■ **Task description**
Quote the data below in full, minus the images.
----- Supplied data
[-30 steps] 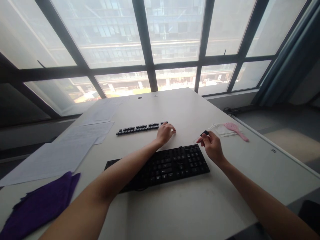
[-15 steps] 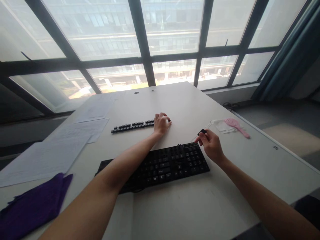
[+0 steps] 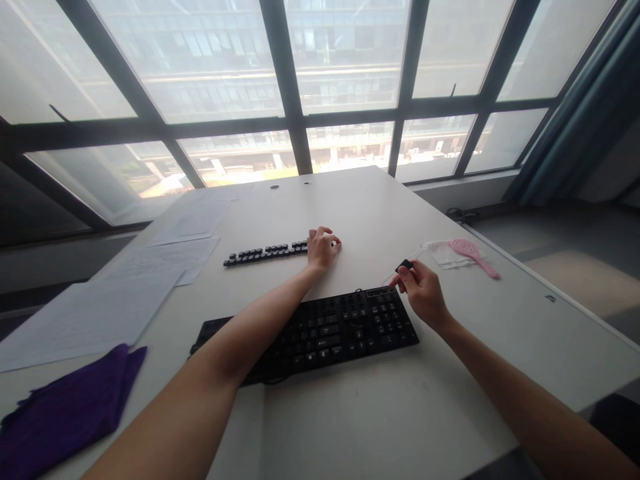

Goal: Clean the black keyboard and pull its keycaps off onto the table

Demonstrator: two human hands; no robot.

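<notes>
Beyond the keyboard, my left hand (image 3: 323, 249) rests at the right end of a double row of loose black keycaps (image 3: 265, 253). Its fingers are curled downward, and what lies under them is hidden. My right hand (image 3: 420, 287) is raised beside the upper right corner of the black keyboard (image 3: 345, 327), pinching a small black object (image 3: 404, 265) between thumb and fingers. A thin wire-like piece sticks out near that object. My left forearm crosses above the keyboard and covers part of its left half.
Paper sheets (image 3: 95, 320) lie along the left of the white table (image 3: 350, 420), with a purple cloth (image 3: 75, 413) nearer. On the right are a pink hairbrush (image 3: 473, 255) and a crumpled white tissue (image 3: 443, 255). Windows stand behind the table.
The small dark piece seen at my left fingertips before no longer shows, and those fingers have drawn in slightly. My right hand has barely moved and keeps its pinch.
</notes>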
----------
■ **Finished task**
[-30 steps] 
[-15 steps] 
[+0 steps] 

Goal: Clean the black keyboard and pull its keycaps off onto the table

Demonstrator: two human hands; no robot.

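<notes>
Beyond the keyboard, my left hand (image 3: 323, 249) rests at the right end of a double row of loose black keycaps (image 3: 265, 253). Its fingers are curled downward, and what lies under them is hidden. My right hand (image 3: 420, 287) is raised beside the upper right corner of the black keyboard (image 3: 345, 327), pinching a small black object (image 3: 404, 265) between thumb and fingers. A thin wire-like piece sticks out near that object. My left forearm crosses above the keyboard and covers part of its left half.
Paper sheets (image 3: 95, 320) lie along the left of the white table (image 3: 350, 420), with a purple cloth (image 3: 75, 413) nearer. On the right are a pink hairbrush (image 3: 473, 255) and a crumpled white tissue (image 3: 443, 255). Windows stand behind the table.
The small dark piece seen at my left fingertips before no longer shows, and those fingers have drawn in slightly. My right hand has barely moved and keeps its pinch.
</notes>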

As written, the answer is complete.